A paired t test was used to assess improvement scores based on the validated scale. At 6 (−1, +2) months, the average improvement score was 1.7 for dimples and 1.1 for contour irregularities. At 12 (−3, +2) months, the average improvement score was 1.4 for dimples and 1.0 for contour irregularities.
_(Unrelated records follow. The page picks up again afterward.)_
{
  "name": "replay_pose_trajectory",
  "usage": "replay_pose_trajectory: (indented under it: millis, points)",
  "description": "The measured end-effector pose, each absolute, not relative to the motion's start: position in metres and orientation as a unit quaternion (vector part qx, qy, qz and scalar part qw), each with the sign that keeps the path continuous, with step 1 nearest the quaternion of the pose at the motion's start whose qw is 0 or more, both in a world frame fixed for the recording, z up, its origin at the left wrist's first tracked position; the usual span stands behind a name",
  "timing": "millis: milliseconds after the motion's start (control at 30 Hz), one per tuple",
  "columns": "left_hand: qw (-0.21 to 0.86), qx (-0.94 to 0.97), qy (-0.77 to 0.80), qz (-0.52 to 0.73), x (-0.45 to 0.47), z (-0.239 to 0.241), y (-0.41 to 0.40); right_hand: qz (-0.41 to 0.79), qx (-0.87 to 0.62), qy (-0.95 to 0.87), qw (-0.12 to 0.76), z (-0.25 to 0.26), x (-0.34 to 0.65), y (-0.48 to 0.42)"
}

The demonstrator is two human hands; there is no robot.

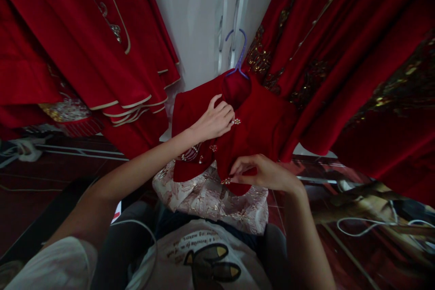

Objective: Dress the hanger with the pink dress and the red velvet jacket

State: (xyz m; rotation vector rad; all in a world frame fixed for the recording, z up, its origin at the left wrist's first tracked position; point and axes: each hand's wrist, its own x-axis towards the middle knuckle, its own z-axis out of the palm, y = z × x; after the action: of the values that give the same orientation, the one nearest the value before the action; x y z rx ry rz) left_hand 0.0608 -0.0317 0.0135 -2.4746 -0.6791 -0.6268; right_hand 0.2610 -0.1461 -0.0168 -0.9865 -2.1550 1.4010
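A small red jacket (197, 99) hangs on a purple hanger (242, 56) in front of me. Its front carries jewelled flower-shaped fasteners, and pale brocade fabric (217, 204) with gold thread shows below its hem. My left hand (219, 120) lies on the upper chest, its fingers curled at the front edge beside the upper flower fastener (237, 122). Lower down, my right hand (261, 172) pinches the front edge close to the lower flower fastener (226, 181). The fingertips partly hide what each hand grips.
Red garments with light piping (125, 77) hang at the left, and red garments with gold embroidery (326, 54) at the right. Behind the jacket stands a pale cabinet (193, 18) with metal handles. A loose white cable (360, 221) lies low on the right.
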Motion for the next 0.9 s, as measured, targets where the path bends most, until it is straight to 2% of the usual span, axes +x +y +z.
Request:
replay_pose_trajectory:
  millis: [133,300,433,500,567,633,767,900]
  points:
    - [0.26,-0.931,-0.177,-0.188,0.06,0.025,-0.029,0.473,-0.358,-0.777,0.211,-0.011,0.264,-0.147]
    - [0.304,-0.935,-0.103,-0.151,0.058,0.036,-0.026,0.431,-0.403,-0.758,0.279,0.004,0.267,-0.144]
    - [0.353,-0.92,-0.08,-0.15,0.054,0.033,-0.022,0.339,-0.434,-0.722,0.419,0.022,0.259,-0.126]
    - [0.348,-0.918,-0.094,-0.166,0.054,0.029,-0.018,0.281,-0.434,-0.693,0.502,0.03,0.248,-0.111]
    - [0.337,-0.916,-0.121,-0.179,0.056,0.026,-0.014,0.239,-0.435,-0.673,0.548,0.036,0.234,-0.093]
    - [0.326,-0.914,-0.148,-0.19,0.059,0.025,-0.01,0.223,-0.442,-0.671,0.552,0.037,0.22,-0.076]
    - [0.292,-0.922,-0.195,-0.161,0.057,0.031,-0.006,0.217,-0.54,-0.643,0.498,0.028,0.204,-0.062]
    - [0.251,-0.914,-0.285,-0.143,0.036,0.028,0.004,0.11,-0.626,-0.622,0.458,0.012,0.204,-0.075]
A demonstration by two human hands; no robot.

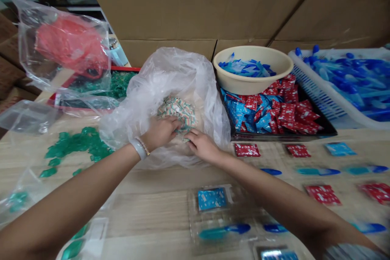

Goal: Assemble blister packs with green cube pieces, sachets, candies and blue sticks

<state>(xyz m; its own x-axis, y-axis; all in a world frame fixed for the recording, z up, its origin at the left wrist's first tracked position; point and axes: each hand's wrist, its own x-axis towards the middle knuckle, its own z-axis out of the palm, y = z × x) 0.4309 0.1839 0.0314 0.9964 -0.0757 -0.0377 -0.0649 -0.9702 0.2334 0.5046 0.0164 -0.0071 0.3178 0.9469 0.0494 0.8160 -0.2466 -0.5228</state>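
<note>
An open, crumpled clear plastic bag [179, 63] holds a pile of small striped pieces [173, 107] in white, green and orange; their kind is too small to tell. My left hand [163, 132], with a bracelet and a pale band at its wrist, reaches in over the pile. Its fingers are curled together at the pieces, and what lies between them is hidden. Just to the right, my right hand [202, 144] is closed at the bag's near side, a small striped piece showing at its fingertips.
Behind stand a cream bowl [252, 83] of blue plastic pieces, a black tray [283, 136] of red and blue sachets and a white basket [323, 89]. Green pieces [81, 144] lie left. Clear trays [195, 227] with sachets and blue tools spread right. Cardboard [195, 4] closes off the back.
</note>
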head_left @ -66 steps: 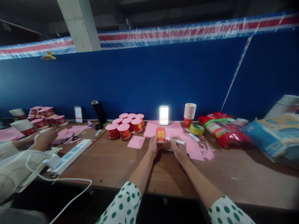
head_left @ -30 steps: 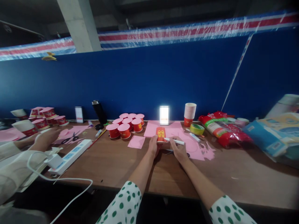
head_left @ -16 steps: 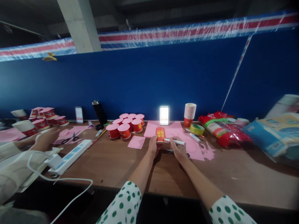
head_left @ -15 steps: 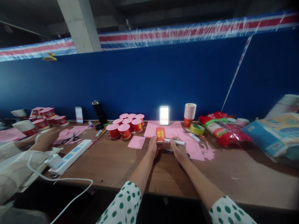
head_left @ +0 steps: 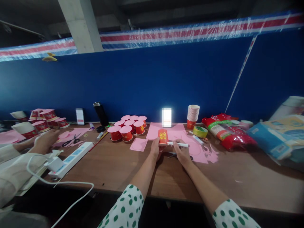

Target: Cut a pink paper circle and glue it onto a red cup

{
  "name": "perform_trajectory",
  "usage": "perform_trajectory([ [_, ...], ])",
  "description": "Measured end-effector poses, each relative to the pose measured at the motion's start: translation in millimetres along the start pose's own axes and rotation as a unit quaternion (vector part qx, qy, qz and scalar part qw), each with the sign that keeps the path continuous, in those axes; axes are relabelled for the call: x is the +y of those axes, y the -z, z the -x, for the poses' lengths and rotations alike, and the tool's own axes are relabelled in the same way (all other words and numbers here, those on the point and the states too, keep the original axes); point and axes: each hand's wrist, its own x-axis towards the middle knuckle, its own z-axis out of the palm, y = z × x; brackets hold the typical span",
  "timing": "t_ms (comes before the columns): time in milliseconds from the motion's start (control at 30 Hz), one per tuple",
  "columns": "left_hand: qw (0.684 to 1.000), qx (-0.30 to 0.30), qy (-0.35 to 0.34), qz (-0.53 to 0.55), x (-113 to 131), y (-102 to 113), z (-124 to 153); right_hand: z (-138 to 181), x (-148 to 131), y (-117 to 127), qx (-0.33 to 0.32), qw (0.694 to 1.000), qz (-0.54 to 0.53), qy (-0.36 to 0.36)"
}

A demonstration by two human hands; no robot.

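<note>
My left hand (head_left: 155,149) is closed around a red paper cup (head_left: 163,136) with yellow lettering, its white rim facing down towards me. In my right hand (head_left: 181,152) is a white pen (head_left: 181,144), pinched between the fingers and lying nearly level. The pen's tip points left and meets or nearly meets the cup's rim; I cannot tell which. Beneath my right hand lie scissors (head_left: 191,157), partly hidden, beside pink paper (head_left: 199,155) with cut scraps. A square of pink paper (head_left: 138,144) with a drawn circle rests left of my left hand.
Several red cups with pink paper discs (head_left: 125,129) stand left. Behind are a lit phone (head_left: 167,117) and stacked cups (head_left: 193,114). Yellow tape (head_left: 199,131) and a red bag (head_left: 228,131) lie right. A power strip (head_left: 72,160) and another person's hand (head_left: 45,141) are at left.
The cup has turned slightly in my left hand, so its yellow lettering sits differently. Both hands stay in nearly the same place, with the pen still at the rim.
</note>
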Motion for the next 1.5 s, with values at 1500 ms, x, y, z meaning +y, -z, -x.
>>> perform_trajectory([
  [1500, 0.999, 0.017, -0.034, -0.006, -0.6, -4.8, 1.7, 0.3, -4.3, -1.1, -0.013, 1.000, -0.004, 0.009],
])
The P value was >0.05 when comparing scores at 6 months vs 12 months, confirming no significant difference in improvement scores between the 6 (−1/+2) month and 12 (−3/+2) month time points (Table 6).

Table 6.

Average Improvement Scores Compared to Baseline Score

6 (−1, +2) Months 12 (−3, +2) Months
Total sites evaluated 62 52
Baseline Dimple Score 2.2 2.3
Follow up Dimple Score 0.6 (P < .001) 0.9 (P < .001)
Dimple Improvement Score 1.7 1.4
Baseline Contour Irregularity Score 2.1 2.1
Follow up Contour Irregularity Score 1.0 (P < .001) 1.1 (P < .001)
Contour Irregularity Improvement 1.1 1.0

Data were consistent across clinical centers (Table 7). When improvement scores were analyzed relative to weight change, there was no correlation. Throughout the study, patient and physician satisfaction was high. Incidence of adverse events were recorded throughout the course of the study. No events were reported between 6 months and 12 months.

Table 7.

Responder Rates Per Clinical Center

Centera 6 (−1, +2) Months
12 (−3, +2) Months
Treatment Sites Evaluated Respondersb N (%) Treatment Sites Evaluated Respondersb N (%)
1a 10 10 (100%) NA NA
2 9 9 (100%) 6 4 (67%)
3 19 19 (100%) 16 16 (100%)
4 18 17 (94%) 14 13 (93%)
5 5 5 (100%) 16 14 (88%)
Totals 61 60 (97%) 52 47 (90%)

aCenter 1 had zero patients for the 12 month evaluation. bNumber and percentage of treatment sites with a ≥1 improvement response rate.

Potential limitations in a multicenter study such as this can be inconsistencies of measurements and photography from center to center. These effects are magnified with a condition such as cellulite due to the exact lighting that is required consistently and reproducible measurements for the ultrasound. To overcome these obstacles, third party photography was performed in each center (Canfield Scientific, Fairfield, NJ) and well as third party evaluation of the photographs. In addition, the same ultrasonographer was used on all patients, at all centers, and at all time points

CONCLUSION

The Cellulaze laser system provides a sustainable improvement in the appearance of cellulite for at least 1 year, as seen in this study. Other publications have shown results maintaining at least 3 years. Data to date have shown this single laser procedure to have an outstanding safety profile with a high satisfaction rate for both physicians and subjects.

Disclosures

All authors are paid research consultants for Cynosure, Inc., the manufacturer of the product discussed in this article.

Funding

The authors received financial support for the research study from Cynosure, Inc., the manufacturer of the product discussed in this article, which included equipment, writing assistance, and procedure costs for each patient.